EXERCISE » The expected answer is the set of lines in the data below between the line holding "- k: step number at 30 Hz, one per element" and the line holding "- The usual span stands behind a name", inclusive, written out exactly.

SUPPLIED RECORDS »
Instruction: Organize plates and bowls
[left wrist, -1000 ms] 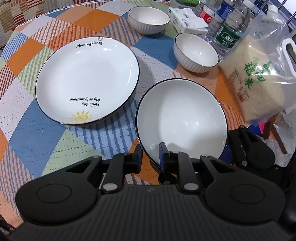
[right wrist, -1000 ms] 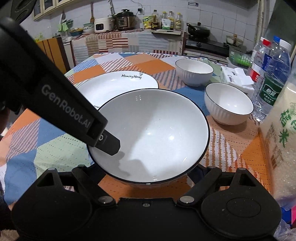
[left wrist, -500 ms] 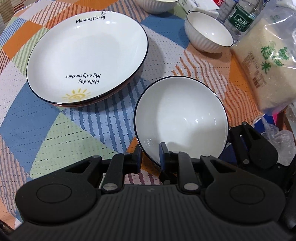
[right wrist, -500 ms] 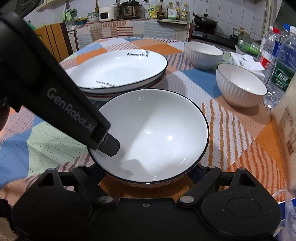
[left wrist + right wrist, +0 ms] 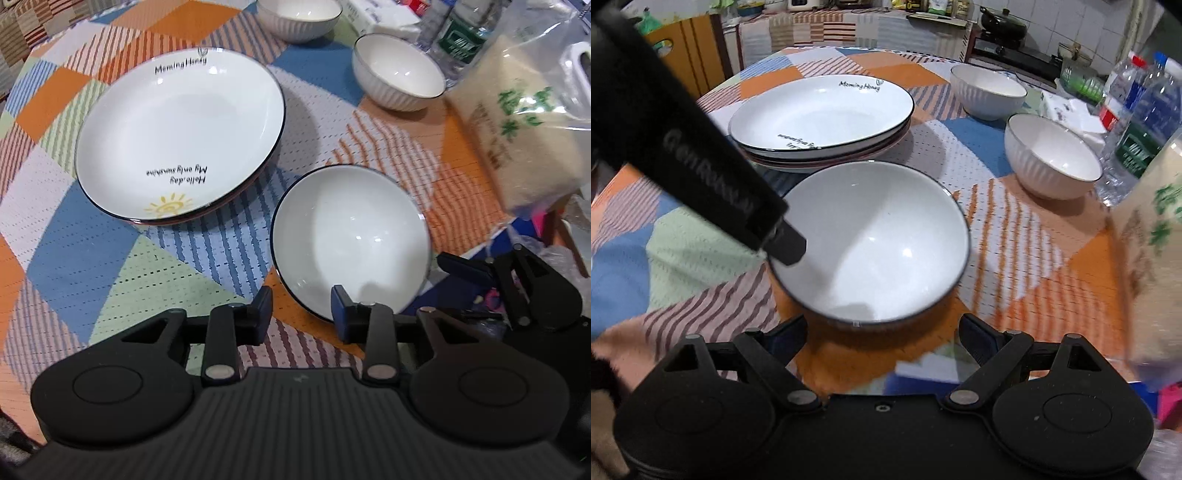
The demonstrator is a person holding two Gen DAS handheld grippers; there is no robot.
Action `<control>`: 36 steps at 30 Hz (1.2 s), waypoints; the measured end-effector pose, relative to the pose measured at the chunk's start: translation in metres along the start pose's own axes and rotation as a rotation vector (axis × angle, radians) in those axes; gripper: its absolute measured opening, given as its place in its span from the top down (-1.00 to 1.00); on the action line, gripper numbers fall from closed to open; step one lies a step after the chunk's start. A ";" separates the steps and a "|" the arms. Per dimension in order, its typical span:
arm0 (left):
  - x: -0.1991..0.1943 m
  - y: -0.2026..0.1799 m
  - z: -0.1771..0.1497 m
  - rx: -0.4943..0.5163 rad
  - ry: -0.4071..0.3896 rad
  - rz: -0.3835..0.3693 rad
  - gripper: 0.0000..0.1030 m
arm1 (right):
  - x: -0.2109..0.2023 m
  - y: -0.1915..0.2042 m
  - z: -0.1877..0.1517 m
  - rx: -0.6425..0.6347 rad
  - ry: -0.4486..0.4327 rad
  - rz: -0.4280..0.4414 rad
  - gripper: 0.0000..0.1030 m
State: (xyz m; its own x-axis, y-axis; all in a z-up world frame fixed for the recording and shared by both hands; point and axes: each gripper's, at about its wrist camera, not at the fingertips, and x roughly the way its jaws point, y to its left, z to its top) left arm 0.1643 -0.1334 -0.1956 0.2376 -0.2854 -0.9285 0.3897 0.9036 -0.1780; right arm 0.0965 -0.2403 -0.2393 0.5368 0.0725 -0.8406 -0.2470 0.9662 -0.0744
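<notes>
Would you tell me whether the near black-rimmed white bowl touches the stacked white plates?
Apart. The left wrist view shows striped tablecloth between the black-rimmed white bowl and the stacked white plates.

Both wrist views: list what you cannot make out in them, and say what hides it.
- Plate stack, right wrist view: how many plates lie under the top one; only thin edges show.
- Rice bag, right wrist view: its print is motion-blurred and the frame edge cuts it.
- Big bowl, left wrist view: its near rim, hidden behind the left gripper finger.
- Water bottles, left wrist view: tops cut off by the upper edge.
</notes>
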 end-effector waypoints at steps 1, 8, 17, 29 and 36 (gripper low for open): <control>-0.007 -0.001 0.000 0.011 -0.007 0.003 0.30 | -0.009 -0.002 0.000 0.003 -0.006 0.004 -0.78; -0.053 -0.012 0.005 0.079 -0.062 0.043 0.13 | -0.069 -0.026 0.014 0.045 -0.066 0.011 -0.78; -0.095 -0.013 0.035 0.139 -0.102 0.051 0.06 | -0.107 -0.061 0.044 0.104 -0.187 -0.016 -0.78; -0.079 -0.024 0.092 0.150 -0.158 0.083 0.05 | -0.055 -0.118 0.069 0.380 -0.193 0.076 -0.78; -0.039 -0.037 0.126 0.143 -0.226 0.029 0.12 | -0.012 -0.125 0.072 0.414 -0.209 -0.020 -0.78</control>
State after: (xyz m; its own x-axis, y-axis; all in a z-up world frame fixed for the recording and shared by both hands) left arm 0.2527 -0.1960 -0.1122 0.4370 -0.3383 -0.8334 0.4974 0.8629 -0.0894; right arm 0.1789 -0.3445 -0.1810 0.6999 0.0602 -0.7117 0.0854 0.9822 0.1671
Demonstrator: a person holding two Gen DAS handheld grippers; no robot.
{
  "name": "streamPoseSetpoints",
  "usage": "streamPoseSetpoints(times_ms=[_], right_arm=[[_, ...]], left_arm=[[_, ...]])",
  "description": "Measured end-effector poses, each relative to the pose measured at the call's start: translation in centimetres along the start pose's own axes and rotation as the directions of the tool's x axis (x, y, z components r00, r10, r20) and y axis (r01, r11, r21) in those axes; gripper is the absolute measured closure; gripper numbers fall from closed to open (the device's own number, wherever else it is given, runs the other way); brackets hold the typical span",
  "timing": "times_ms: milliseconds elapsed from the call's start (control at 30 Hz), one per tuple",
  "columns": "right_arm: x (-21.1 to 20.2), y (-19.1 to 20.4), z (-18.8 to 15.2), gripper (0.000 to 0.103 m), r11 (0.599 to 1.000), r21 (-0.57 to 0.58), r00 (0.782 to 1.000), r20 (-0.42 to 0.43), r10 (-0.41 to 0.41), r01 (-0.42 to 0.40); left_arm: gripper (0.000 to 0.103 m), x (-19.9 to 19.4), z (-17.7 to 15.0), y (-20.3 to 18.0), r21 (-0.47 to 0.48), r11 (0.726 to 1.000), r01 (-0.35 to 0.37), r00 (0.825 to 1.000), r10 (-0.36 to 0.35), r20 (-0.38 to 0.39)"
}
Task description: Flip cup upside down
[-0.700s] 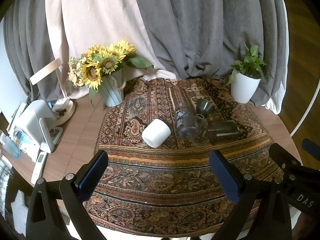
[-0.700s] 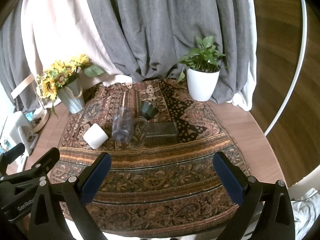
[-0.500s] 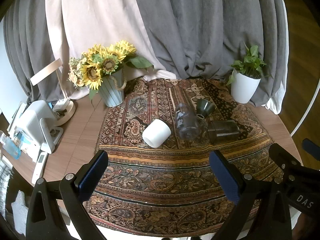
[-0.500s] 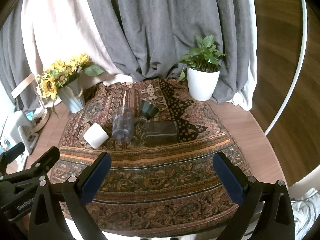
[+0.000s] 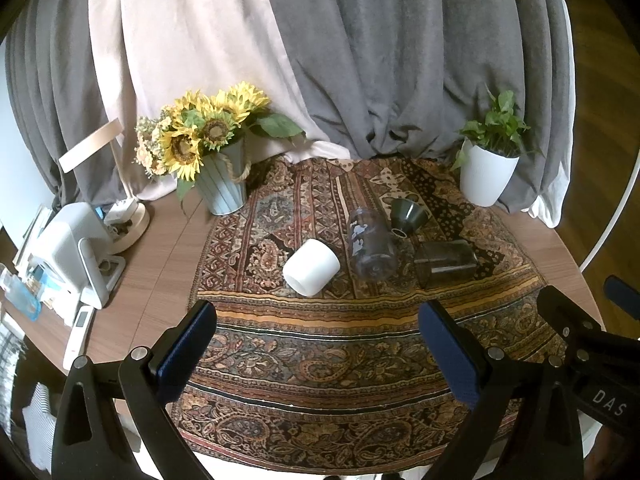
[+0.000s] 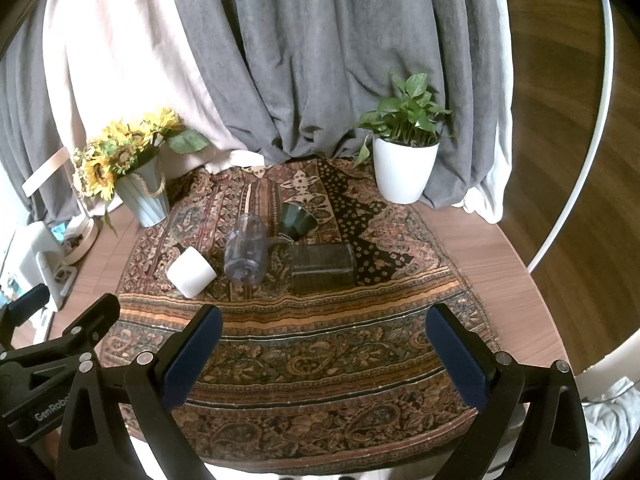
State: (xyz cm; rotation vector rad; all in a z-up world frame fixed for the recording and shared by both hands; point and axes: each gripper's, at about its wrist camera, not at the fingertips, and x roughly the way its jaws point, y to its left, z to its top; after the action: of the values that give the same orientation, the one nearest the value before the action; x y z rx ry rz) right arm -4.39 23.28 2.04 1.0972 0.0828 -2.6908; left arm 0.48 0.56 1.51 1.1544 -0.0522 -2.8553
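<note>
L gripper (image 5: 316, 344) & R gripper (image 6: 324, 350): both wide open, holding nothing, low over near edge of rug (image 5: 340, 360). White cup (image 5: 311, 267) on its side mid-rug, beside clear bottle (image 5: 370, 248), dark glass (image 5: 446, 262), funnel-shaped cup (image 5: 408, 213); all lying down, contents not visible.

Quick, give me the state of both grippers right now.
Left gripper: open, blue-padded jaws spread wide, holding nothing.
Right gripper: open, blue-padded jaws spread wide, holding nothing.
</note>
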Motion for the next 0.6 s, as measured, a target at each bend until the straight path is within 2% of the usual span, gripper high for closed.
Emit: streamPoseSetpoints(times_ms=[467,567,600], right_arm=[[0.3,0.1,0.0,0.001,1.0,-0.006,1.0,-0.012,-0.005,0.005],[0.7,0.3,0.0,0.001,1.0,-0.009,1.0,-0.021,-0.005,0.004],[0.8,0.3,0.0,0.001,1.0,-0.01,1.0,-0.023,-0.004,0.004]], left_arm=[[0.0,0.7,-0.1,-0.1,-0.006,1.0,-0.009,1.0,0.009,-0.014],[0.0,1.1,0.0,-0.1,-0.016,1.0,-0.019,1.0,0.019,-0.022],[0.0,1.2,0.0,0.0,-0.042,0.998,-0.045,0.999,0.044,-0.027]])
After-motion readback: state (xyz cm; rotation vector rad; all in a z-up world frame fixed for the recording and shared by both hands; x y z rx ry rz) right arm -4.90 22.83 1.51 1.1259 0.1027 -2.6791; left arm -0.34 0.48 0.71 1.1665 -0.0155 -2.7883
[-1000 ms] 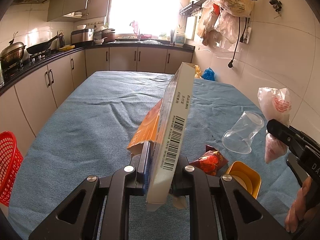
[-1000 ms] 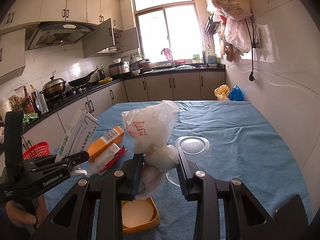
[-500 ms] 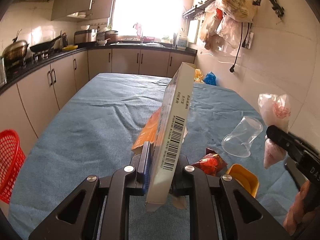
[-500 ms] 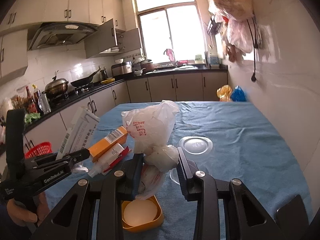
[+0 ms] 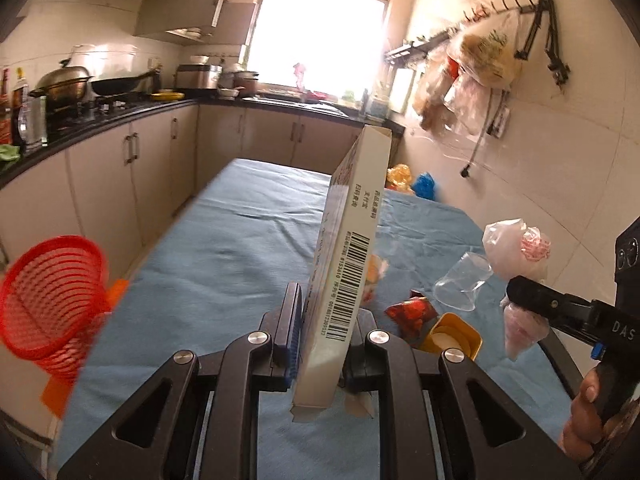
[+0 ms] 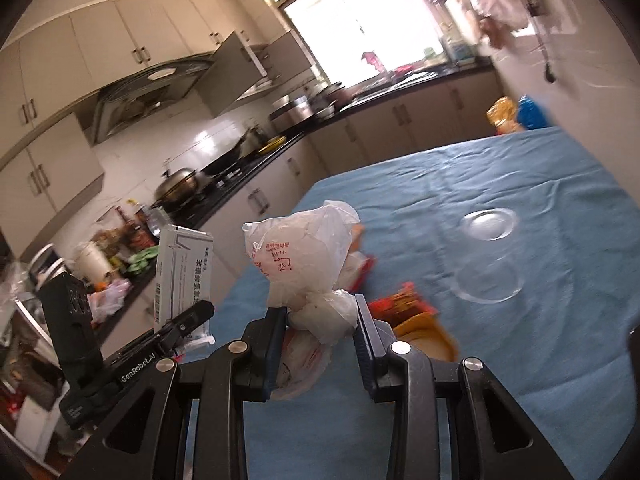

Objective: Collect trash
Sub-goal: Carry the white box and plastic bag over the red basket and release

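Observation:
My left gripper (image 5: 320, 328) is shut on a flat white carton (image 5: 352, 248) with a barcode, held upright above the blue table; the carton also shows in the right wrist view (image 6: 182, 276). My right gripper (image 6: 320, 328) is shut on a crumpled white plastic bag (image 6: 300, 252) with red print; the bag also shows in the left wrist view (image 5: 516, 248). A red mesh basket (image 5: 52, 300) sits at the table's left edge. On the cloth lie a red snack wrapper (image 5: 412, 312), a clear plastic cup (image 5: 464, 284) on its side and a yellow container (image 5: 454, 332).
The table has a blue cloth (image 5: 240, 240). Orange and blue bags (image 5: 412, 180) sit at its far end. Kitchen counters with pots run along the left and back. Bags hang on the right wall (image 5: 472, 68). A clear lid (image 6: 488, 224) lies on the cloth.
Both grippers have swung left and lifted with their loads. The red basket now looms larger at the left. The right view has tilted.

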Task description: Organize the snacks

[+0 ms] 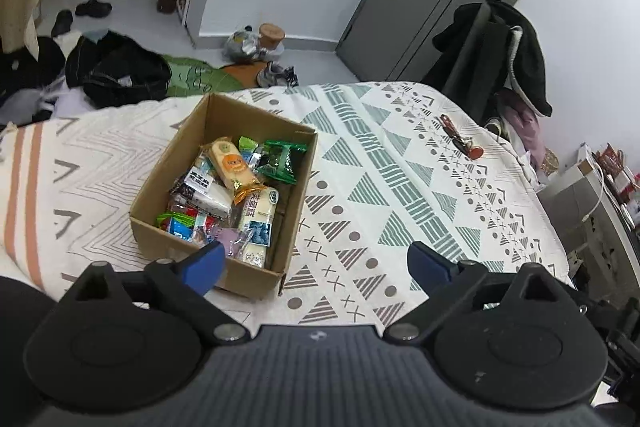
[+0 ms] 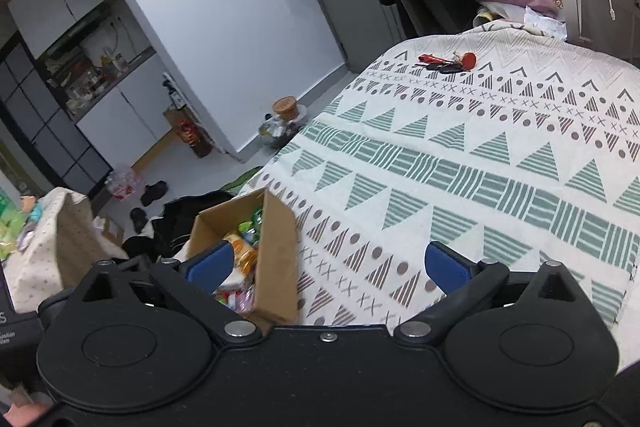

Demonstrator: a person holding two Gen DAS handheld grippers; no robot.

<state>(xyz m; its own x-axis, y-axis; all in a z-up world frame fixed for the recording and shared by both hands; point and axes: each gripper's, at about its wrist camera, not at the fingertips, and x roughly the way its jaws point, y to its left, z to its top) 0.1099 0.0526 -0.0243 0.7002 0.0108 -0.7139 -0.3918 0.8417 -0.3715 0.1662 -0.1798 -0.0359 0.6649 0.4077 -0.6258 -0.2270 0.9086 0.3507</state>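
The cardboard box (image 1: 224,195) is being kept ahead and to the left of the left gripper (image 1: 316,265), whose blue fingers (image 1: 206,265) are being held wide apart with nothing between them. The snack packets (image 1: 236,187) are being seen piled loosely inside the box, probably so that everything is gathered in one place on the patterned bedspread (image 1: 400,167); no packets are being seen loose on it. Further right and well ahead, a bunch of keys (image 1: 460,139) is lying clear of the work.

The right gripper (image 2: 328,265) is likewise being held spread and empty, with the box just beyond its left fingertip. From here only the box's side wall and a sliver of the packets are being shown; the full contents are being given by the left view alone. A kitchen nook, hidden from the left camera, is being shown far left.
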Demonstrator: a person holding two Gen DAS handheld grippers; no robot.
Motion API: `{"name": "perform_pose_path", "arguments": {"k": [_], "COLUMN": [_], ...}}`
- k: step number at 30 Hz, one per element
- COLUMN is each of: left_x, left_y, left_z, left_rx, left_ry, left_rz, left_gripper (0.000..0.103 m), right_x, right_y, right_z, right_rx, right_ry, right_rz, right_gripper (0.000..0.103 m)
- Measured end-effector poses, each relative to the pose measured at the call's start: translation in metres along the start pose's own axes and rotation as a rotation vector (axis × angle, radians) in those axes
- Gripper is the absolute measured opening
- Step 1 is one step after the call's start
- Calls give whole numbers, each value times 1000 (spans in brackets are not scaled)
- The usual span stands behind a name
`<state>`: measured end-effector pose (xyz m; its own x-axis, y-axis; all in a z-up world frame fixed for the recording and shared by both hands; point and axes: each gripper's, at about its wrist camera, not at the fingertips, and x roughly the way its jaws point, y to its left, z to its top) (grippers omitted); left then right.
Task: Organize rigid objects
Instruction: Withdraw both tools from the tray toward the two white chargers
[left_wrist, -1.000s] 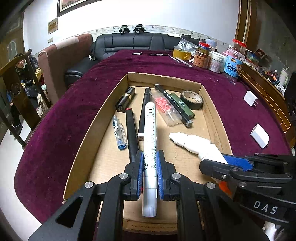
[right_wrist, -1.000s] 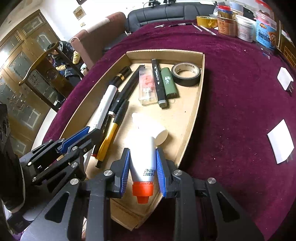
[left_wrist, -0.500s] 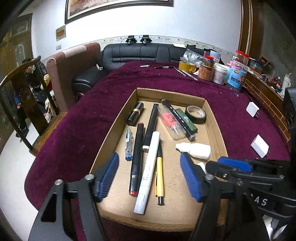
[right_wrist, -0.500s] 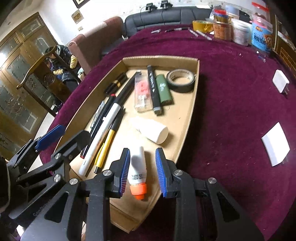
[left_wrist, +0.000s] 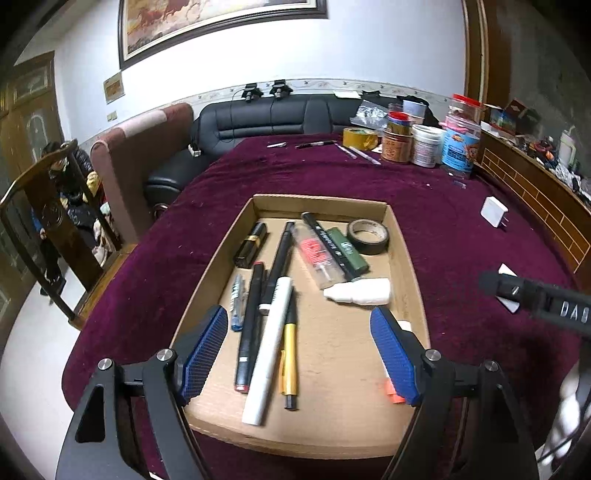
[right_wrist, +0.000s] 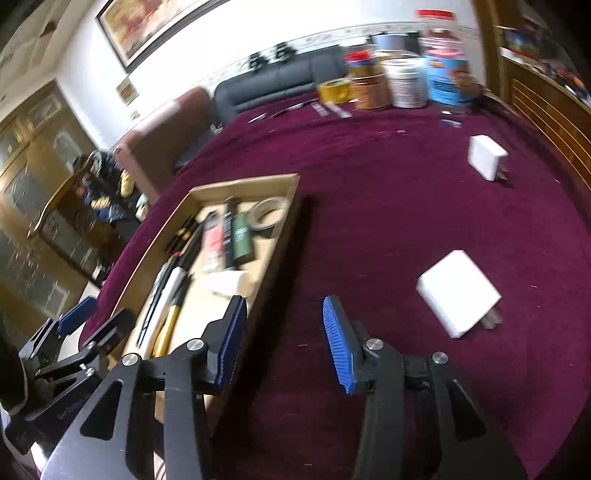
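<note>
Left gripper (left_wrist: 299, 354): jaws spread wide apart, holding nothing, hanging over the near end of the cardboard tray (left_wrist: 410, 273) at the bottom of the left wrist view.
Right gripper (right_wrist: 284, 341): jaws apart and empty, low in the right wrist view, one blue pad over the tray's right wall, the other over the purple tablecloth (right_wrist: 388, 206).
White pen (left_wrist: 267, 349): lies lengthwise in the tray, centre of the left view, just beside a yellow pen (left_wrist: 290, 354) on its right and a black marker (left_wrist: 250, 326) on its left.
White bottle (left_wrist: 358, 291): on its side in the tray, right of centre.
Tape roll (left_wrist: 368, 236): flat in the tray's upper right corner.
Orange-capped tube (left_wrist: 393, 393): mostly hidden behind the left gripper's right pad.
White adapter (right_wrist: 458, 297): on the cloth, right of the right gripper, well apart from the tray.
</note>
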<state>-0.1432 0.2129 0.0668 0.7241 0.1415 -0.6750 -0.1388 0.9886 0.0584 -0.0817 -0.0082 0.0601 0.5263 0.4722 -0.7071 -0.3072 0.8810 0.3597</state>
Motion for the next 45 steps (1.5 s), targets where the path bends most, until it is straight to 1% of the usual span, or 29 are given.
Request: {"name": "perform_pose_path", "arguments": {"k": [7,13,16,18,19,20,23,24,26,29,31,35,41,45], "left_x": [-6,-8,-6,-3,0,2,16,20,30,42,49,62,71,75], "left_y": [-34,-72,-95,-109,-119,-126,-153,-161,-178,-195,-203,-211,-206,-205], "left_z": [8,16,21,23,23,23,22,23,23,24,24,22,22,23], "left_rx": [63,113,141,154,164,170,184,184,190,185,157,130,101,99], "left_ry": [-5,12,33,55,72,84,146,160,187,210,231,266,281,293], "left_rz": [-8,-52,-110,-151,-181,-201,-279,-295,-306,-313,-329,-336,-320,-312], "left_gripper": [75,75,77,80,80,80,80,80,80,80,80,80,80,80], "right_x": [-24,-44,-55,-62,-65,-68,-70,-70,-68,-65,-61,-44,-7,23], "right_y": [-57,-104,-130,-145,-152,-158,-174,-179,-186,-194,-199,-205,-214,-211], "right_z": [7,11,13,13,12,11,9,9,11,21,33,62,110,140], "right_rx": [109,177,217,241,253,264,284,291,297,293,281,220,139,56], "right_ry": [-58,-97,-120,-133,-139,-145,-142,-138,-132,-121,-112,-104,-90,-59], "right_rz": [-37,-73,-93,-103,-110,-118,-126,-127,-130,-133,-142,-183,-227,-317], "right_gripper": [41,41,42,46,49,51,51,51,51,51,51,50,51,51]}}
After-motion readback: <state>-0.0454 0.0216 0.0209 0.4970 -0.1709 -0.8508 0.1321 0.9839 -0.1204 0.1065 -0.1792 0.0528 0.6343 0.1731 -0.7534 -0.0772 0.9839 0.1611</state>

RESULT OF THIS EXERCISE »
- k: step number at 30 Hz, one per element
- COLUMN is each of: left_x, left_y, left_z, left_rx, left_ry, left_rz, left_gripper (0.000..0.103 m), right_x, right_y, right_z, right_rx, right_ry, right_rz, right_gripper (0.000..0.103 m)
- Measured end-effector poses, each relative to the pose measured at the call's start: translation in metres along the start pose's own axes and rotation as a rotation vector (axis × angle, radians) in those axes
- Gripper is the absolute measured opening
- Step 1 is one step after the call's start
- Calls give whole numbers, each value times 1000 (spans in brackets are not scaled)
- The usual span stands behind a name

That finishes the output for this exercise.